Thursday, January 21, 2010

So You Want to be a Wizard

This book called out to me from my local library's shelves because the author's name seemed familiar somehow. In the end, I think I mistook Diane Duane for someone else. I do that often; I'm not very good with names. Human names, that is. Show me a Pokemon and I'll tell you what it's called in at least two of it's evolutionary forms.

One of the sequels to the series was right next to So You Want to be a Wizard. I didn't want to leave behind a potentially good book in the same story line, so I took that one too.

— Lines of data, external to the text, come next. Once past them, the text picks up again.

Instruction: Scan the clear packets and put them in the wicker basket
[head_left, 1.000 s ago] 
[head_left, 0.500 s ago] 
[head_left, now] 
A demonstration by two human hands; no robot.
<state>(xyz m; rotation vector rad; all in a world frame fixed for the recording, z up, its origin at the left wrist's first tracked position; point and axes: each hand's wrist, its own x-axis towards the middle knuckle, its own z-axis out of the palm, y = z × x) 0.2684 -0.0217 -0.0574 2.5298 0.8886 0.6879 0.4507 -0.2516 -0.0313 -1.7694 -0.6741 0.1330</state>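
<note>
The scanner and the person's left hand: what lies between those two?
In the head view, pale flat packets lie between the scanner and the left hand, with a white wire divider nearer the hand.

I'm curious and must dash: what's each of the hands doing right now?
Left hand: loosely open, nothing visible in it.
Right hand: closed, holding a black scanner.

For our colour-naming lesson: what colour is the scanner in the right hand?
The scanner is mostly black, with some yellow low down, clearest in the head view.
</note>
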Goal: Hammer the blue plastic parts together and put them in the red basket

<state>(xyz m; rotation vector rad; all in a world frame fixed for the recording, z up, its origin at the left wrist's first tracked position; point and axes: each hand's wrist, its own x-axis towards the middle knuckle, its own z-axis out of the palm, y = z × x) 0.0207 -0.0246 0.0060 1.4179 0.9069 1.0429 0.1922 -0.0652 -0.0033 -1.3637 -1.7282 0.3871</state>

Which was a waste, because I didn't get to it. The first one was too boring. After thirty-five pages of describing how bullied and beat up the main character is - because she's poor - by the local wealthier, stronger bully-of-bullies girl and her posse, I gave it up. It really turns me off when a book is the author's selfish venting vehicle of what it was like to be a "bookish" kid in a video-game-and-expensive-bikes world. I don't know why. I would call my kid-self "bookish." But the bullying descriptions in those scant thirty-odd paperback pages were not convincing.

Too bad. I did want to find out how to become a wizard.


Diane said...

I'm sorry the first book didn't work for you.

bun2bon said...

Why are you sorry? Unless you are author; and even still, differences in reading tastes is nothing to apologize for.

Diane said...

I am the author. And since a book's purpose is to successfully connect with the reader, when that doesn't work, then I get a little sad, that's all.

bun2bon said...

Wow. That's never happened before. Surreal, in a good way.

I agree that books are supposed to connect with the reader. Good to know some authors still think so too.